[1 Jones and Muirhead: “Life and Philosophy of Edward Caird,” pp. 64, 65.]
Every human being, as we know, inevitably tends to emphasize some aspects of that world, and to ignore others: to build up for himself a relative universe. The choices which determine the universe of maturity are often made in youth; then the foundations are laid of that apperceiving mass which is to condition all the man’s contacts with reality. We ought, therefore, to show the universe to our young people from such an angle and in such a light, that they tend quite simply and without any objectionable intensity to select, emphasize and be interested in its spiritual aspect. For this purpose we must never try to force our own reading of that universe upon them; but respect on the one hand their often extreme sensitiveness and on the other the infinitely various angles of approach proper to our infinitely various souls. We should place food before them and leave them to browse. Only those who have tried this experiment know what such an enlargement of the horizon and enrichment of knowledge means to the eager, adolescent mind: how prompt is the response to any appeal which we make to its nascent sense of mystery. Yet whole schools of thought on these subjects are cheerfully ignored by the majority of our educationists; hence the unintelligent and indeed babyish view of religion which is harboured by many adults, even of the intellectual class.
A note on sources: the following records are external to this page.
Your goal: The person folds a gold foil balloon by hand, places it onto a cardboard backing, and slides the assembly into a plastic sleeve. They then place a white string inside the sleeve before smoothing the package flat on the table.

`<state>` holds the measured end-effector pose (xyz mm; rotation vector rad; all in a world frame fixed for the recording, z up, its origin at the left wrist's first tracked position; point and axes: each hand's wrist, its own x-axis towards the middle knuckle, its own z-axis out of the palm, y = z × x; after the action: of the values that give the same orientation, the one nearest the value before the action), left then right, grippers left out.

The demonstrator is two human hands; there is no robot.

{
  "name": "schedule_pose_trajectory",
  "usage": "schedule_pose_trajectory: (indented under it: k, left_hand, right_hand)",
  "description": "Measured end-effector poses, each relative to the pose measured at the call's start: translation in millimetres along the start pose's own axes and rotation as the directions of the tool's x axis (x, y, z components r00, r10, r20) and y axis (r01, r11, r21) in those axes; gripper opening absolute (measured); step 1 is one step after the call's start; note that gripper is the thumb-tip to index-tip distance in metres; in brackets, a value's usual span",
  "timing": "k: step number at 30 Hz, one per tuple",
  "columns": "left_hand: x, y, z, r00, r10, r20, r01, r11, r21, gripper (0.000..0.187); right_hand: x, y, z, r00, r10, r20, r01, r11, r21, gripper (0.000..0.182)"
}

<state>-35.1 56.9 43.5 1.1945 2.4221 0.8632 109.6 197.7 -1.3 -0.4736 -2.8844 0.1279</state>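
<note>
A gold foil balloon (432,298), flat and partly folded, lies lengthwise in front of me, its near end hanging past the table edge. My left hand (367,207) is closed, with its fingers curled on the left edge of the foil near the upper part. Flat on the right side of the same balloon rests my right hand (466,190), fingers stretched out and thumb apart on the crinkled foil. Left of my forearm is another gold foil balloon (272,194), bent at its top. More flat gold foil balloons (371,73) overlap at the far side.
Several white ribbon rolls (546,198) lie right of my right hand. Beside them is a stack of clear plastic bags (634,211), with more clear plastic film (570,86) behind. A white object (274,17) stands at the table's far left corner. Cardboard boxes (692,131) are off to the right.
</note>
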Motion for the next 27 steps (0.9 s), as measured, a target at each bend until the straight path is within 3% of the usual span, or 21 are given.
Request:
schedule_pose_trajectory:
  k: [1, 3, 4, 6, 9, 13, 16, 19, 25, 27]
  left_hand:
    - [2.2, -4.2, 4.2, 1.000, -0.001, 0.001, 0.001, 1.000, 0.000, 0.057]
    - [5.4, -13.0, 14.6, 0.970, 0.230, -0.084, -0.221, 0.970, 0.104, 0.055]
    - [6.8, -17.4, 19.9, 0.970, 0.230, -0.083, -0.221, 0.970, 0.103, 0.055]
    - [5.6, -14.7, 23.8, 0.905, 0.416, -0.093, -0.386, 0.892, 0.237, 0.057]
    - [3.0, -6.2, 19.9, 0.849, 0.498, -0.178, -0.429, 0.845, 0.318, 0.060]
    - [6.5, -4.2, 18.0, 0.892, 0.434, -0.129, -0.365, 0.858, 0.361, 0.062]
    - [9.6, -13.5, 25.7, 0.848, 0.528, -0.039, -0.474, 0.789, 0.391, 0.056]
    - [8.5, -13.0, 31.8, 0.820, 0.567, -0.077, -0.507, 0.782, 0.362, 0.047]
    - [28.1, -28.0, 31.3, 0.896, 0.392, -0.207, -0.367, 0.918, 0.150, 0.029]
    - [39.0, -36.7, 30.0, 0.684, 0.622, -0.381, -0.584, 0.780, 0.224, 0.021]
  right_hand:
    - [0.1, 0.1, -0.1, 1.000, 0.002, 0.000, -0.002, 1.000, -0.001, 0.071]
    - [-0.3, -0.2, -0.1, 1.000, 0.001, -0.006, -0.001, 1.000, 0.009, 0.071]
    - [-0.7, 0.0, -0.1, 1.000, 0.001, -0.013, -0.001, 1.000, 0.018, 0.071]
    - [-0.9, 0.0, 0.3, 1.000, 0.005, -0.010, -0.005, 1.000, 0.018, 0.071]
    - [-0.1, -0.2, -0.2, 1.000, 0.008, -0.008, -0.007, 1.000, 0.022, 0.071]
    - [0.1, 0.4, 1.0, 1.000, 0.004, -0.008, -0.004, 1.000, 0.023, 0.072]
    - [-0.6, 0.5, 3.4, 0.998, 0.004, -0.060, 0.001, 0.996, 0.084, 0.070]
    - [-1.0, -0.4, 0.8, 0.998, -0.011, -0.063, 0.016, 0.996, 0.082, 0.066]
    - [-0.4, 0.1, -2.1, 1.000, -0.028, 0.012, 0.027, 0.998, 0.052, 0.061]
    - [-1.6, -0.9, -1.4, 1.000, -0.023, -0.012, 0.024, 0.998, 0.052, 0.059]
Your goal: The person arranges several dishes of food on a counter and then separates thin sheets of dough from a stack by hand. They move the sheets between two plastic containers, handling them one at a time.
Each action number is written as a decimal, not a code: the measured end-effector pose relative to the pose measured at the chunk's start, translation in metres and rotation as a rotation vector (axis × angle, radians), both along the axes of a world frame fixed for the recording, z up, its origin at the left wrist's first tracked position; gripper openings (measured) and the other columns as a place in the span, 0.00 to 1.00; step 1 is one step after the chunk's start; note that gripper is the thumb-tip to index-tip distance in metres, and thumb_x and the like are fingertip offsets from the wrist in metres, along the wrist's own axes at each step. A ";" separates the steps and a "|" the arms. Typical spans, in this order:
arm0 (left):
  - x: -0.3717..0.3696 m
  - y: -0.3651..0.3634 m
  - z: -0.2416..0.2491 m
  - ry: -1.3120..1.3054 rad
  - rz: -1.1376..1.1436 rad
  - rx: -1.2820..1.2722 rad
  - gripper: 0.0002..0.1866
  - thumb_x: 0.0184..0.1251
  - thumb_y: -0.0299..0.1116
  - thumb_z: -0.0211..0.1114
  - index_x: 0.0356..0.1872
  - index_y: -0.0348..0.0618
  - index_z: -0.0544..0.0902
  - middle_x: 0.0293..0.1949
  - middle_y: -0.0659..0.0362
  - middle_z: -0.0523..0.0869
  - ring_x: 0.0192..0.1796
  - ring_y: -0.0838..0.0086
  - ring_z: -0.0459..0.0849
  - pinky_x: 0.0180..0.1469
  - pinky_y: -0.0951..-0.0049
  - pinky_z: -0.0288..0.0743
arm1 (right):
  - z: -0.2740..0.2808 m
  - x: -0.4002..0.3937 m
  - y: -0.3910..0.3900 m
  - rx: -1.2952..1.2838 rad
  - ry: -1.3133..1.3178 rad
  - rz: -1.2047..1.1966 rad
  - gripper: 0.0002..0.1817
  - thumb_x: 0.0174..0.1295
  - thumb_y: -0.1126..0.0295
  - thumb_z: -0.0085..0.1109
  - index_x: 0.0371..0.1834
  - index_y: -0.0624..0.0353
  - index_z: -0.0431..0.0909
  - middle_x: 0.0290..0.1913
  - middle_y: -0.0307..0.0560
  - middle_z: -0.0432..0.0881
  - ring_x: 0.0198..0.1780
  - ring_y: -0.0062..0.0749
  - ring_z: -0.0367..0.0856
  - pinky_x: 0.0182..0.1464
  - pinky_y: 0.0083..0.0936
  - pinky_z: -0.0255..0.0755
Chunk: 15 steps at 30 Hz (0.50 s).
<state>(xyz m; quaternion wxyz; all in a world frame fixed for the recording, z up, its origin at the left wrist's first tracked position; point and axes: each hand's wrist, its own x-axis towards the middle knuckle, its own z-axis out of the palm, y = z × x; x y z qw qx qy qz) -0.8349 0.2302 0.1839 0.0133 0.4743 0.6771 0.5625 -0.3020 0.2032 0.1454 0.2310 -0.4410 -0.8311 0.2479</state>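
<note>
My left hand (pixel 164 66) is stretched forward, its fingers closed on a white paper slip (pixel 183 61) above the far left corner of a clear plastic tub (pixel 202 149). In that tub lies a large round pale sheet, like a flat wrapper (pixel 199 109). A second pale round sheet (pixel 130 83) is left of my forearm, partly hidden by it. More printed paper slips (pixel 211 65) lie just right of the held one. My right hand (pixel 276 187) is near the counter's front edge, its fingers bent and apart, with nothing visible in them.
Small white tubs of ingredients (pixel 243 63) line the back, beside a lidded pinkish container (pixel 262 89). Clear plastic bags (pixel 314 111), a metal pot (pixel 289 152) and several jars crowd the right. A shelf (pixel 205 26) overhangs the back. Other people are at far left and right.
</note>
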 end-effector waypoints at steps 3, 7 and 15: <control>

Though the spiritual life has its roots in the heart not in the head, and will never be brought about by merely academic knowledge; yet, its beginnings in adolescence are often lost, because young people are completely ignorant of the meaning of their own experiences, and the universal character of those needs and responses which they dimly feel stirring within them. They are too shy to ask, and no one ever tells them about it in a business-like and unembarrassing way. This infant mortality in the spiritual realm ought not to be possible. Experience of God is the greatest of the rights of man, and should not be left to become the casual discovery of the few. Therefore prayer ought to be regarded as a universal human activity, and its nature and difficulties should be taught, but always in the sense of intercourse rather than of mere petition: keeping in mind the doctrine of the mystics that “prayer in itself properly is not else but a devout intent directed unto God."[147] We teach concentration for the purposes of study; but too seldom think of applying it to the purposes of prayer. Yet real prayer is a difficult art; which, like other ways of approaching Perfect Beauty, only discloses its secrets to those who win them by humble training and hard work. Shall we not try to find some method of showing our adolescents their way into this world, lying at our doors and offered to us without money and without price?